WHAT THIS TASK INVOLVES => Provide only the number of lines in the records below that include "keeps".

EXERCISE DATA =>
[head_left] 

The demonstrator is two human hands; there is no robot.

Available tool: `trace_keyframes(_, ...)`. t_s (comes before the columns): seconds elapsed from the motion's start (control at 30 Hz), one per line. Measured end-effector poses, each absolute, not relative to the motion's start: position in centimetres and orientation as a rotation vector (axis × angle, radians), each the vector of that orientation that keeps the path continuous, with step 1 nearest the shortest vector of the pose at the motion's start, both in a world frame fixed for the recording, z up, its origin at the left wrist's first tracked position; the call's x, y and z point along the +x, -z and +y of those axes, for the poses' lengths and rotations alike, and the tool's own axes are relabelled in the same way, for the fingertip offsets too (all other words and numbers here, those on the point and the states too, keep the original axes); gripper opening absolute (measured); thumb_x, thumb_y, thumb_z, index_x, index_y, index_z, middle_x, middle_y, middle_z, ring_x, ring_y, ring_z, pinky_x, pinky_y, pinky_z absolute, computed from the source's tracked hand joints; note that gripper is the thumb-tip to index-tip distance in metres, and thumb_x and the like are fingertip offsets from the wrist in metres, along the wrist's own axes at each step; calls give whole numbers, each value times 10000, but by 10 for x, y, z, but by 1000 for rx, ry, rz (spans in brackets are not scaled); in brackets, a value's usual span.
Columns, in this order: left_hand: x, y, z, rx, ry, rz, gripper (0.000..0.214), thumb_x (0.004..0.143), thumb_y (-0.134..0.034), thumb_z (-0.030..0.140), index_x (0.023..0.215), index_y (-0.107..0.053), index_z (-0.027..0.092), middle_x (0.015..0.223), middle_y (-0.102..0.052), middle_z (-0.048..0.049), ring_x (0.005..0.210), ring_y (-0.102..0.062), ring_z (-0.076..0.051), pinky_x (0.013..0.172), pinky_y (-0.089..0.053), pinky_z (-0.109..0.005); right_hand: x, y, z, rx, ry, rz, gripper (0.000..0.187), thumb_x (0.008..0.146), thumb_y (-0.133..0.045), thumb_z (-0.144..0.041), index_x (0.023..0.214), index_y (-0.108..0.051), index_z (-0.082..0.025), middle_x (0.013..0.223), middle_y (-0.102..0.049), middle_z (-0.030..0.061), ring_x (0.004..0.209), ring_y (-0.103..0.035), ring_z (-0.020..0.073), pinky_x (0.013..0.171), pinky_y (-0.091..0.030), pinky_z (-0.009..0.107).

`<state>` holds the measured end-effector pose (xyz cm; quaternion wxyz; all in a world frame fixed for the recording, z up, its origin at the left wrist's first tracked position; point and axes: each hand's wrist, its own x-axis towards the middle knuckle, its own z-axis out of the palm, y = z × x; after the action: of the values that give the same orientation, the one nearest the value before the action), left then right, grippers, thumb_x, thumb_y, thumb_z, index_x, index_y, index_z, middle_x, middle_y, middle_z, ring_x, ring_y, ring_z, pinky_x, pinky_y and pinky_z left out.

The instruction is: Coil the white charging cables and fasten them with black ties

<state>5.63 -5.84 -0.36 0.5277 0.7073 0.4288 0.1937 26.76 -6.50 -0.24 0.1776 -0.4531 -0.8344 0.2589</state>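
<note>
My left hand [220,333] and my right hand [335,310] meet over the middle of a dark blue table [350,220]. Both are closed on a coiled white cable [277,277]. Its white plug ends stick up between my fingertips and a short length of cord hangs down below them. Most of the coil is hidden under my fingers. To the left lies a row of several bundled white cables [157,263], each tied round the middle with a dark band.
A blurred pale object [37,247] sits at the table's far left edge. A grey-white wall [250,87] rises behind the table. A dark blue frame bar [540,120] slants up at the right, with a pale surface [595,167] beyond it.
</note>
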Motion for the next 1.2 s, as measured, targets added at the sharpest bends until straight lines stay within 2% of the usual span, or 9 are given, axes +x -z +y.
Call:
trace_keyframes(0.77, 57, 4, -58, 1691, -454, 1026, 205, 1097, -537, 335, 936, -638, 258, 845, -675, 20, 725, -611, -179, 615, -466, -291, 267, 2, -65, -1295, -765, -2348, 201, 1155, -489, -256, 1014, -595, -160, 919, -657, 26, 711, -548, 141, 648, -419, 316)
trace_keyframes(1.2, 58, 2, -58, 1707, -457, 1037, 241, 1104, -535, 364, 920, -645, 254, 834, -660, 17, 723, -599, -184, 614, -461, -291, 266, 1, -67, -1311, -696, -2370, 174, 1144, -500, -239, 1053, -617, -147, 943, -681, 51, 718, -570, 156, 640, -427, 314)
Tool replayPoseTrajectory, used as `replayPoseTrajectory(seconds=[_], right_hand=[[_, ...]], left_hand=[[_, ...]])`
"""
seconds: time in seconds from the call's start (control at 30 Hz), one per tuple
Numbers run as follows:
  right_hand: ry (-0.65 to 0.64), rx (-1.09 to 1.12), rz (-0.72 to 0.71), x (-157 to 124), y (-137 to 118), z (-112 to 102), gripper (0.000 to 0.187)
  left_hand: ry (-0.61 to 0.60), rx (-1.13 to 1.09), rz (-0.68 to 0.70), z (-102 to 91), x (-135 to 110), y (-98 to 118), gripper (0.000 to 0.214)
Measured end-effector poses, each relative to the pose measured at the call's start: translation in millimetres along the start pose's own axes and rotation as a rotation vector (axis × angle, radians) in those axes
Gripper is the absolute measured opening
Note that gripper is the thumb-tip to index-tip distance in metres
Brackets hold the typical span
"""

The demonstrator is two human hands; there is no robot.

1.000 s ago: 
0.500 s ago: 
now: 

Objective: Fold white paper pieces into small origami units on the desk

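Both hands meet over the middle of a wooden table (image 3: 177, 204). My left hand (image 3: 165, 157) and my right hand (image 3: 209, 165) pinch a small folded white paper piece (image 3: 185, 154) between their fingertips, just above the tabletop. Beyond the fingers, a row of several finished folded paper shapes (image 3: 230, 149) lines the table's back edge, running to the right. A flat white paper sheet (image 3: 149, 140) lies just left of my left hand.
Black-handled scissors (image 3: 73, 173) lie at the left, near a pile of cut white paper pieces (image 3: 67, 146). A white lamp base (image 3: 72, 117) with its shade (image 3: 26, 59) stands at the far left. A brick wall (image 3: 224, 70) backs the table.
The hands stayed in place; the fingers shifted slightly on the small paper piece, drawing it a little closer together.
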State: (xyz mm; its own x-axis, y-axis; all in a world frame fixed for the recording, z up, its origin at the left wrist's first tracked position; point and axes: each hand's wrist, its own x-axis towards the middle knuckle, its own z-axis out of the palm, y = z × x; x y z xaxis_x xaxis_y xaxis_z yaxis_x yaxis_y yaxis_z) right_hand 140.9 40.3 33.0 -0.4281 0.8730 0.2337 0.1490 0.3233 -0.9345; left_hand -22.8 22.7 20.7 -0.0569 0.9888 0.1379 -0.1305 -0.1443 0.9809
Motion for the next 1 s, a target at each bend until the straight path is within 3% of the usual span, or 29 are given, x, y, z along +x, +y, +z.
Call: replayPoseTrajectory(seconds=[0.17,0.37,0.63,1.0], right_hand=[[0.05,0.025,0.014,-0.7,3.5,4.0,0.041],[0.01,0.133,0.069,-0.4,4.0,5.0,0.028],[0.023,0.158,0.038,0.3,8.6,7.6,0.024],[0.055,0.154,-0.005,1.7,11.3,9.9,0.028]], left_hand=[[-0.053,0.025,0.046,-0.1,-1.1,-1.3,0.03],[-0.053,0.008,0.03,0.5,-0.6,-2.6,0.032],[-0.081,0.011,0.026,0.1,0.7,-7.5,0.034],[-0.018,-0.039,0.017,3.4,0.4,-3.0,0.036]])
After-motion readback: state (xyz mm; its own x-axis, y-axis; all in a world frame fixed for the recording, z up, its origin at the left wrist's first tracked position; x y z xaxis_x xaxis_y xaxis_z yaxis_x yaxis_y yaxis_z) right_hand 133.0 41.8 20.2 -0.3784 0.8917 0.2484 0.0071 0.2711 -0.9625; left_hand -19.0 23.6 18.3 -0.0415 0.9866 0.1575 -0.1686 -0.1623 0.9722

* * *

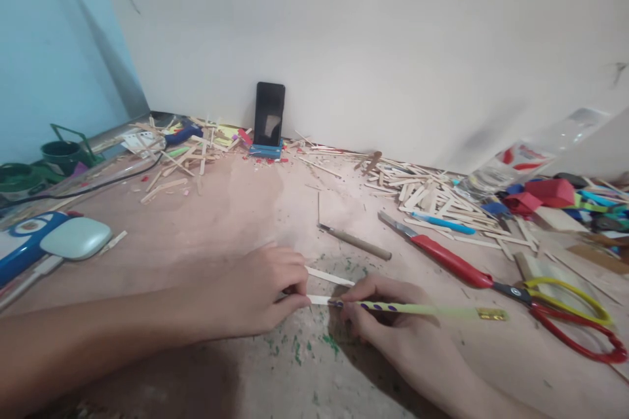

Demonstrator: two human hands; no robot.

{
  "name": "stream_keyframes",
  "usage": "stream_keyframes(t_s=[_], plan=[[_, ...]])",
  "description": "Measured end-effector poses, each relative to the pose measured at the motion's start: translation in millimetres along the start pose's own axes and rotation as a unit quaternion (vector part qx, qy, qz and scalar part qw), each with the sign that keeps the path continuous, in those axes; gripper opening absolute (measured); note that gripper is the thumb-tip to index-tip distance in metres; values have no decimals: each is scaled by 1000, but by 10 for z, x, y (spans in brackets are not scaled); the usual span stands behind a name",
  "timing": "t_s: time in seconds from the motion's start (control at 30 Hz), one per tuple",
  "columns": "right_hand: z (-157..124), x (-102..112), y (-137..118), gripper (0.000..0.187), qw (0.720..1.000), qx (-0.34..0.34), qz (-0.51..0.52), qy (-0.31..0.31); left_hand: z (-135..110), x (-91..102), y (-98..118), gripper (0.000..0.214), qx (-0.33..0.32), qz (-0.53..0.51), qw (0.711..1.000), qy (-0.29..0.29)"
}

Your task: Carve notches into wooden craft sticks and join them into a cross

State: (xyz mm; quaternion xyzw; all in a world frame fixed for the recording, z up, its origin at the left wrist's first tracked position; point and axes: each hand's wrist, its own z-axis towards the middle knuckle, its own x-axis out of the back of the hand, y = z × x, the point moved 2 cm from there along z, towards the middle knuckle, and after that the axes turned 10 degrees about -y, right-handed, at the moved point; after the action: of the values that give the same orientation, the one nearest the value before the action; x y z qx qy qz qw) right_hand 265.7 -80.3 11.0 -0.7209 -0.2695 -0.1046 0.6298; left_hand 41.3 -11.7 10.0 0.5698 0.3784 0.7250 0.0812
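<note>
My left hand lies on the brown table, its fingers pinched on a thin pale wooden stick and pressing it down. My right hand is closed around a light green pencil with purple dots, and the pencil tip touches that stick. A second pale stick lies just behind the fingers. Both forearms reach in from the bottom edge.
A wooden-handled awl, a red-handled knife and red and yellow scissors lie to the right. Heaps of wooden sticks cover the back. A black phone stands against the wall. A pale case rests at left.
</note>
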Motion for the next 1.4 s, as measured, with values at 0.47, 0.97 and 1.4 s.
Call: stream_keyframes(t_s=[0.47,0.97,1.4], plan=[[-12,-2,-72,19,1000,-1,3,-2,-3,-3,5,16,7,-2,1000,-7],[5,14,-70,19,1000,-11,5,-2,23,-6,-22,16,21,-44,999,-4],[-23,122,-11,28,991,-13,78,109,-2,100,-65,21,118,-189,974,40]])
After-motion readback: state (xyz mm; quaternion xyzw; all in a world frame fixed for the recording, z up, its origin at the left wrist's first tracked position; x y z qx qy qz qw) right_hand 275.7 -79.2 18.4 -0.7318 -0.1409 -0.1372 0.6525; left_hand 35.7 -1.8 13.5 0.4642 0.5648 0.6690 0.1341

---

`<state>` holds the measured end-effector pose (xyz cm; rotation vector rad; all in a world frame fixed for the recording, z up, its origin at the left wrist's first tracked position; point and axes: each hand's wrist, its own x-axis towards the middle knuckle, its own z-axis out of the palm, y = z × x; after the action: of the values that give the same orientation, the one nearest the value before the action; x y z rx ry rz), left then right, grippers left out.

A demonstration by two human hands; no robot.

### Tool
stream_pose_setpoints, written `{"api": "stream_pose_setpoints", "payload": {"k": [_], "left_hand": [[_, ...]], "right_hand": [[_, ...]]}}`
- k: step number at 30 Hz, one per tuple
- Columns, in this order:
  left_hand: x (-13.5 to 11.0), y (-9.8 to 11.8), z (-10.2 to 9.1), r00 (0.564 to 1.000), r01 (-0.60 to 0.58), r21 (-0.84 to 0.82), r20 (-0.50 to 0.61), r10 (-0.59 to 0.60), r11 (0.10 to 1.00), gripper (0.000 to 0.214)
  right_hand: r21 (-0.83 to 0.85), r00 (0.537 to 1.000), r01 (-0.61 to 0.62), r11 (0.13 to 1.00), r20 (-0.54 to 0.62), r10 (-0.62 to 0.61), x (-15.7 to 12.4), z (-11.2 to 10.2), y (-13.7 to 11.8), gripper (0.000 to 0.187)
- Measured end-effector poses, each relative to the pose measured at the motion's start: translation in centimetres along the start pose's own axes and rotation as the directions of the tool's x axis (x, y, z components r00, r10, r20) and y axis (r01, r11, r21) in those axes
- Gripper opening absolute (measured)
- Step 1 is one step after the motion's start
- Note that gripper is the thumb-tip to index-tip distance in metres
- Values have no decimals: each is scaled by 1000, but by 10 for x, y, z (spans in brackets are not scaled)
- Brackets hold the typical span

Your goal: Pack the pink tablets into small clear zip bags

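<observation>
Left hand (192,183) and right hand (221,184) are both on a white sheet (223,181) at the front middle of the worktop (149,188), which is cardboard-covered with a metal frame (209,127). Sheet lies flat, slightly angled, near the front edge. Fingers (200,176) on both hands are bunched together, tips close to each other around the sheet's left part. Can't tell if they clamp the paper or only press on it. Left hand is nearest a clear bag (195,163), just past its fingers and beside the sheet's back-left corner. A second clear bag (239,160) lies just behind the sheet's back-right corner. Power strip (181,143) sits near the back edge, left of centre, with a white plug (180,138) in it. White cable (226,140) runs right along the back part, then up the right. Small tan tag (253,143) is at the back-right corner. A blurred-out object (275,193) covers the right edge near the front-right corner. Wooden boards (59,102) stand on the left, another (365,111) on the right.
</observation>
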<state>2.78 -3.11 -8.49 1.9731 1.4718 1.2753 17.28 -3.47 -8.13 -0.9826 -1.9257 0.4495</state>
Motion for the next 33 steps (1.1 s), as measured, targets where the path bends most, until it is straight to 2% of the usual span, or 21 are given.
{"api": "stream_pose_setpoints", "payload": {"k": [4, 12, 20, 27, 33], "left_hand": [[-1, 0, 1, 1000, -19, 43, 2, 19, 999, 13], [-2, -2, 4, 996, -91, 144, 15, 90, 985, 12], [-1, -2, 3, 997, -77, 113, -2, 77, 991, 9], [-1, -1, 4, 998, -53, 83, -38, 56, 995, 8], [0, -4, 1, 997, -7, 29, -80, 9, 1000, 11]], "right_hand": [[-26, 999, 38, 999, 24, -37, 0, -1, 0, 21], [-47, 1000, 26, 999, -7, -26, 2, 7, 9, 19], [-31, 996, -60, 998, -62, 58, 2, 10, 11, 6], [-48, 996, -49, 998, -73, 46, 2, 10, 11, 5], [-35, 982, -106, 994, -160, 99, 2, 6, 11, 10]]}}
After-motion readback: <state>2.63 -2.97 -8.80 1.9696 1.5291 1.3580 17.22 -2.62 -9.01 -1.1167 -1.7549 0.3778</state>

TASK SOLUTION => 2